O nosso propósito

Ao término de mais um workshop de uma das nossas acelerações que estamos fazendo com o iPlurAll, fomos todos chamados à reflexão: qual é o seu propósito? 

Confesso, que depois de 55 anos de estrada a pergunta ainda me balançou. Para ajudar na reflexão, o mentor nos fez passar por vários momentos de inspiração, usando metodologias e ferramentas como o Ikigai, com um único objetivo: desvelar aquilo que se esconde lá no fundo do nosso coração e que nos faz mover. 

Realmente não é uma pergunta fácil de ser respondida.  Senti como se estivesse de novo na pele do meu “eu adolescente”, frente ao final do ensino médio, forçado a optar por uma carreira.   

A sensação era um misto de perplexidade e raiva: será que tenho realmente esta resposta?  Será que o desejo que carrego é realmente meu?  Será que não estou contaminado das influências que somos submetidos ao longo da vida e carrego as ideias como se fossem minhas?  Até que ponto não é uma ilusão criada por mim ou uma autoafirmação ainda não completamente superada? 

Com o passar dos anos, as poeiras vão se assentando, e como camadas adormecidas vão se depositando, pouco a pouco, se incorporando, criando uma nova pele. 

Tarde da noite, resolvi passar a responsabilidade da solução deste problema para o meu travesseiro. 
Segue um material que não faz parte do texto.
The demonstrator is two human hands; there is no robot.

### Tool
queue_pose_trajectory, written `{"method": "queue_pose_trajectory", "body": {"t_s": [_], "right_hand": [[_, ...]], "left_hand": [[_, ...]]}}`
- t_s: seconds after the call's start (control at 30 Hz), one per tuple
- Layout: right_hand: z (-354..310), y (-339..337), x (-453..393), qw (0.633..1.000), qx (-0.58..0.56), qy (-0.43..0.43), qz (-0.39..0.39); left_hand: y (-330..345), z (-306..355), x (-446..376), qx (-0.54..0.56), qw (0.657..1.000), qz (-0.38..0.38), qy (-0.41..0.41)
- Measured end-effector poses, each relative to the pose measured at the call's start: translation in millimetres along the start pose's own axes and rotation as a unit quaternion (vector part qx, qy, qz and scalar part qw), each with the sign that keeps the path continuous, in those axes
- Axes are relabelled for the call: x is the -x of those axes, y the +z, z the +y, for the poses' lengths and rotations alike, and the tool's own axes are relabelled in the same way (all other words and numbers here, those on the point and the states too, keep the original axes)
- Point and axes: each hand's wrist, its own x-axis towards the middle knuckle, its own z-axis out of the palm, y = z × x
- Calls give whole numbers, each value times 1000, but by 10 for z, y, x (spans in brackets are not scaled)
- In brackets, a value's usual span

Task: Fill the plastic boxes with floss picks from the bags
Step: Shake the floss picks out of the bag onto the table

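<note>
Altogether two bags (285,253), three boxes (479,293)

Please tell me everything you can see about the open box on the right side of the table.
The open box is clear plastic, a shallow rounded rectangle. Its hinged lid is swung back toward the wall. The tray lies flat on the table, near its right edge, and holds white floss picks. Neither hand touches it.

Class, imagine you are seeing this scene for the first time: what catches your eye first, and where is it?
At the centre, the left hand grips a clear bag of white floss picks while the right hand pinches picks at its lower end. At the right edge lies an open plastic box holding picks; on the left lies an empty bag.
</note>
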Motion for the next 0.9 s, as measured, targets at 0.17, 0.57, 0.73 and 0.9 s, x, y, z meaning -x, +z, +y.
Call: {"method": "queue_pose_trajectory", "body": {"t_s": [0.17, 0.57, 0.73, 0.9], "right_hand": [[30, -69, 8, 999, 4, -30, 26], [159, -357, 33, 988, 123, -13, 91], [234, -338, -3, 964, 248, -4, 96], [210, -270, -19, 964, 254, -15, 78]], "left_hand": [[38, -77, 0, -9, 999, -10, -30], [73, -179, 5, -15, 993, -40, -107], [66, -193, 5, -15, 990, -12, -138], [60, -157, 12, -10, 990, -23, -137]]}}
Ao acordar, me veio à lembrança a imagem de Hebert Simon e a racionalidade limitada das aulas de um dos meus cursos de pós-graduação em administração: num processo de decisão não temos condições de conhecer e considerar todas as variáveis de um problema e conectá-las de forma a chegar a uma conclusão plenamente racional.  Então, o que fazemos é seguir nossa intuição. 

Peguei o meu celular, coloquei o fone e deixei fluir um som, para vir à tona alguns insights. 

Olhei para o lado e comecei a ver alguns fantasmas do passado…que estranho. Será que estou delirando? 

Apareceu Rose, uma professora que tive com 10 anos, que como todo menino desta idade, me apaixonei perdidamente.  Ela me sussurrou algo, que não entendi muito bem e depois sumiu. 

Veio então o Sr. Uzan, um professor francês que tive no ensino médio, que numa conversa franca,  quando prestes a fazer o vestibular, me sugeriu firmemente seguir uma carreira ligada à área  científica, em função do meu desempenho nas matérias lógicas. 

De repente minha mãe interrompe o meu professor e começa a trazer para o bate-papo a questão social e o seu ideal por um mundo mais justo.  Dizendo isso, ela se vira para meu pai, que toma a palavra e mostra sua própria jornada, sem muitas escolhas, mas que tomou como sua cada uma das oportunidades que surgiram, sem se indagar se cada uma delas era sua real vocação. 

Vi minha esposa, sorrindo para mim, sempre compreensiva e apaixonada, falando “siga o seu coração”.  Disse isso, se virou, e continuou brincando e gargalhando com as tiradas de seus alunos de apenas 5 anos de idade. 

Neste ciclo mágico de imagens, apareceram muitas pessoas que fizeram parte do meu caminhar até aqui, e que de certa forma, foram formando, pedaço por pedaço, o que sou hoje.  Todos surgiam e se misturam num emaranhado de fisionomias. 

Olho para o lado e lá está de novo Simon. Desta vez, calado, somente sorrindo para mim.   

Espantado, me retorno, volto o olhar para traz e uma multidão de rostos conhecidos todos olhando para mim.  E seguindo o exemplo de Simon, emitem um sorriso. Vi naqueles rostos o mesmo sorriso, que tanto me caracteriza.  Aos poucos, como num passe de mágica, os rostos vão se transformando, e ganhando a forma do meu próprio rosto.  Todos sorrindo para mim. 

Me levanto, ainda meio perdido, sem saber se estava sonhando ou acordado, e desligo o fone. 

Volto para trás e ninguém mais estava lá. 

E tomado por um momento de euforia, percebendo a minha real dimensão, pensando em cada um que estava me acompanhando pela manhã, humildemente digo:  

Encontrei não o meu, mas o NOSSO propósito!